Required action >> Before printing the listing, strip out its pictures and keep everything else exact.
········
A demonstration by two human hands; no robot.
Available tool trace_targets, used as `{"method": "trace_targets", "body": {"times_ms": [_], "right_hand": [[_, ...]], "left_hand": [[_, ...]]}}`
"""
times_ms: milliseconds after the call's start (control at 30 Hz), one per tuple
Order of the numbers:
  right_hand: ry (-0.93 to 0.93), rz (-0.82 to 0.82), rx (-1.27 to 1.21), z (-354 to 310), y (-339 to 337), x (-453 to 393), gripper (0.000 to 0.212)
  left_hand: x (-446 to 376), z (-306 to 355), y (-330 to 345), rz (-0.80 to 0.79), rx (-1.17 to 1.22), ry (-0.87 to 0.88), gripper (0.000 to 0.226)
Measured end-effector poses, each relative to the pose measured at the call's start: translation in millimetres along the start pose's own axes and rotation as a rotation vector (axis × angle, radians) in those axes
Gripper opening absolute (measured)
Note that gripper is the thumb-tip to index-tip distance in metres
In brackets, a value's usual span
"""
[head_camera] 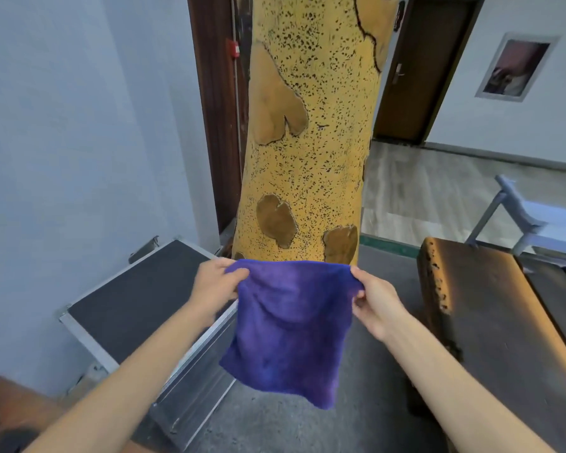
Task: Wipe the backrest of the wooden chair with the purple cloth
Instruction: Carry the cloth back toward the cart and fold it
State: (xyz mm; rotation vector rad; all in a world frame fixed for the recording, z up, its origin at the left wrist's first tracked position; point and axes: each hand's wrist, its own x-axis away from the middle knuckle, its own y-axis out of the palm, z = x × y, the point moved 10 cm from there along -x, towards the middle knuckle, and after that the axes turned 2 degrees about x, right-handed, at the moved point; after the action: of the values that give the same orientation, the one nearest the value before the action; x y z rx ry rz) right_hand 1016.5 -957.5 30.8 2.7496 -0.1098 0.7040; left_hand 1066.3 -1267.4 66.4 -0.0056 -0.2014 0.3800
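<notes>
Purple cloth (pixel 288 325) hangs limp: soft, light, floppy. Left hand (pixel 214 287) and right hand (pixel 374 304) each pinch a top corner, grip narrow. Backrest (pixel 307 142) just beyond looks stiff.

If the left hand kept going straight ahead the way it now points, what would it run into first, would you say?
Probably the tall spotted wooden backrest. The left hand pinches the upper corner of the purple cloth and points up and forward at the backrest's lower edge. How far in front of it the hand is held, the single view does not show.

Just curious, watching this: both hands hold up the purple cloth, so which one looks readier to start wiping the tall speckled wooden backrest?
Probably the left hand: its fingers sit nearer the tall yellow speckled wooden backrest.
</notes>
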Motion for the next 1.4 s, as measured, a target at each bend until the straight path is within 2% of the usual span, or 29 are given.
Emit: {"method": "trace_targets", "body": {"times_ms": [67,200,300,367,467,533,600,700,800,867,933,1033,1233,1400], "right_hand": [[-0.036,0.005,-0.012,8.9,22.8,13.4,0.009],[-0.175,-0.117,0.194,14.0,69.8,45.6,0.021],[-0.293,-0.126,0.306,-2.7,77.2,58.8,0.033],[-0.322,-0.145,0.422,-11.3,78.0,62.4,0.034],[-0.238,-0.203,0.563,-9.0,77.1,59.1,0.036],[-0.158,-0.308,0.637,-1.3,80.4,58.2,0.035],[-0.221,-0.395,0.847,-3.0,85.1,59.7,0.045],[-0.446,-0.427,1.239,-11.9,95.6,60.3,0.058],[-0.552,-0.322,1.597,-14.2,97.3,51.1,0.054],[-0.559,-0.3,1.76,-8.8,94.5,41.5,0.057],[-0.467,-0.415,1.779,8.6,88.2,27.2,0.055],[-0.354,-0.532,1.741,32.8,75.6,5.7,0.034],[-0.416,-0.308,1.618,20.6,12.8,-17.9,0.023],[-0.431,-0.182,1.31,-2.6,-51.3,-25.0,0.023]], "left_hand": [[11.0,-4.6,33.9,-0.067,0.058,0.036,0.002],[34.1,1.0,90.6,-0.214,0.093,0.131,0.008],[41.5,7.1,106.9,-0.348,0.15,0.191,0.015],[44.0,8.7,111.2,-0.442,0.081,0.271,0.024],[38.4,-0.7,109.2,-0.415,-0.154,0.343,0.027],[30.1,-8.9,102.1,-0.371,-0.216,0.348,0.024],[28.3,-15.7,101.6,-0.435,-0.232,0.342,0.018],[28.0,-21.8,104.3,-0.538,-0.173,0.276,0.017],[20.7,-22.8,101.4,-0.585,-0.114,0.224,0.033],[13.2,-21.4,99.5,-0.632,-0.245,0.257,0.035],[7.3,-20.4,101.7,-0.697,-0.334,0.267,0.031],[-0.2,-13.6,110.4,-0.747,-0.334,0.274,0.037],[-33.7,-22.6,129.1,-0.765,-0.388,0.279,0.036],[-61.0,-30.5,173.2,-0.797,-0.371,0.239,0.033]]}}
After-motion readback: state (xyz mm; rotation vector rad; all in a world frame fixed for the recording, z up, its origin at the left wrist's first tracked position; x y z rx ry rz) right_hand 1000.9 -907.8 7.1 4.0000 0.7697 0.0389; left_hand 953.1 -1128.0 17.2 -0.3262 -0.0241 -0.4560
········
Response for this exercise >>
A demonstration by two human hands; no robot.
Available tool trace_targets, used as `{"method": "trace_targets", "body": {"times_ms": [_], "right_hand": [[_, ...]], "left_hand": [[_, ...]]}}`
"""
times_ms: milliseconds after the call's start (control at 30 Hz), one per tuple
Order of the numbers:
  right_hand: ry (-0.93 to 0.93), rz (-0.82 to 0.82), rx (-1.27 to 1.21), z (-354 to 310), y (-339 to 337), x (-453 to 393), gripper (0.000 to 0.212)
  left_hand: x (-446 to 376), z (-306 to 355), y (-330 to 345), rz (-0.80 to 0.79), rx (-1.17 to 1.22), ry (-0.87 to 0.88), gripper (0.000 to 0.226)
Measured end-effector poses, each relative to the pose measured at the call's start: translation in millimetres along the start pose's own axes and rotation as a rotation vector (axis × angle, radians) in those axes
Gripper opening absolute (measured)
Note that gripper is the thumb-tip to index-tip distance in metres
In brackets, a value's usual span
"""
[head_camera] 
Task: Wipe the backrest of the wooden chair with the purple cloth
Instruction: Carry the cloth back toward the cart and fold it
State: (xyz mm; rotation vector rad; all in a world frame fixed for the recording, z up, its origin at the left wrist's first tracked position; point and axes: each hand's wrist, its own x-axis away from the middle knuckle, its own y-axis out of the palm, z = x × y, the point moved 10 cm from there along -x, towards the middle knuckle, and after that the axes turned 2 degrees about x, right-handed, at the moved point; after the action: of the values that give the same orientation, the one nearest the value before the action; x y z rx ry rz) right_hand 1016.5 -957.5 30.8 2.7496 -0.1098 0.7040; left_hand 1066.3 -1267.4 66.4 -0.0056 -0.2014 0.3800
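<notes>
Purple cloth (pixel 288 325) hangs limp: soft, light, floppy. Left hand (pixel 214 287) and right hand (pixel 374 304) each pinch a top corner, grip narrow. Backrest (pixel 307 142) just beyond looks stiff.

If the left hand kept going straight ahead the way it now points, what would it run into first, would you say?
Probably the tall spotted wooden backrest. The left hand pinches the upper corner of the purple cloth and points up and forward at the backrest's lower edge. How far in front of it the hand is held, the single view does not show.

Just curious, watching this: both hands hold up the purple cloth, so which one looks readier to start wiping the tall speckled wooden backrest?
Probably the left hand: its fingers sit nearer the tall yellow speckled wooden backrest.
</notes>
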Motion for the next 1.4 s, as measured, a target at each bend until the straight path is within 2% of the usual span, or 29 are given.
Emit: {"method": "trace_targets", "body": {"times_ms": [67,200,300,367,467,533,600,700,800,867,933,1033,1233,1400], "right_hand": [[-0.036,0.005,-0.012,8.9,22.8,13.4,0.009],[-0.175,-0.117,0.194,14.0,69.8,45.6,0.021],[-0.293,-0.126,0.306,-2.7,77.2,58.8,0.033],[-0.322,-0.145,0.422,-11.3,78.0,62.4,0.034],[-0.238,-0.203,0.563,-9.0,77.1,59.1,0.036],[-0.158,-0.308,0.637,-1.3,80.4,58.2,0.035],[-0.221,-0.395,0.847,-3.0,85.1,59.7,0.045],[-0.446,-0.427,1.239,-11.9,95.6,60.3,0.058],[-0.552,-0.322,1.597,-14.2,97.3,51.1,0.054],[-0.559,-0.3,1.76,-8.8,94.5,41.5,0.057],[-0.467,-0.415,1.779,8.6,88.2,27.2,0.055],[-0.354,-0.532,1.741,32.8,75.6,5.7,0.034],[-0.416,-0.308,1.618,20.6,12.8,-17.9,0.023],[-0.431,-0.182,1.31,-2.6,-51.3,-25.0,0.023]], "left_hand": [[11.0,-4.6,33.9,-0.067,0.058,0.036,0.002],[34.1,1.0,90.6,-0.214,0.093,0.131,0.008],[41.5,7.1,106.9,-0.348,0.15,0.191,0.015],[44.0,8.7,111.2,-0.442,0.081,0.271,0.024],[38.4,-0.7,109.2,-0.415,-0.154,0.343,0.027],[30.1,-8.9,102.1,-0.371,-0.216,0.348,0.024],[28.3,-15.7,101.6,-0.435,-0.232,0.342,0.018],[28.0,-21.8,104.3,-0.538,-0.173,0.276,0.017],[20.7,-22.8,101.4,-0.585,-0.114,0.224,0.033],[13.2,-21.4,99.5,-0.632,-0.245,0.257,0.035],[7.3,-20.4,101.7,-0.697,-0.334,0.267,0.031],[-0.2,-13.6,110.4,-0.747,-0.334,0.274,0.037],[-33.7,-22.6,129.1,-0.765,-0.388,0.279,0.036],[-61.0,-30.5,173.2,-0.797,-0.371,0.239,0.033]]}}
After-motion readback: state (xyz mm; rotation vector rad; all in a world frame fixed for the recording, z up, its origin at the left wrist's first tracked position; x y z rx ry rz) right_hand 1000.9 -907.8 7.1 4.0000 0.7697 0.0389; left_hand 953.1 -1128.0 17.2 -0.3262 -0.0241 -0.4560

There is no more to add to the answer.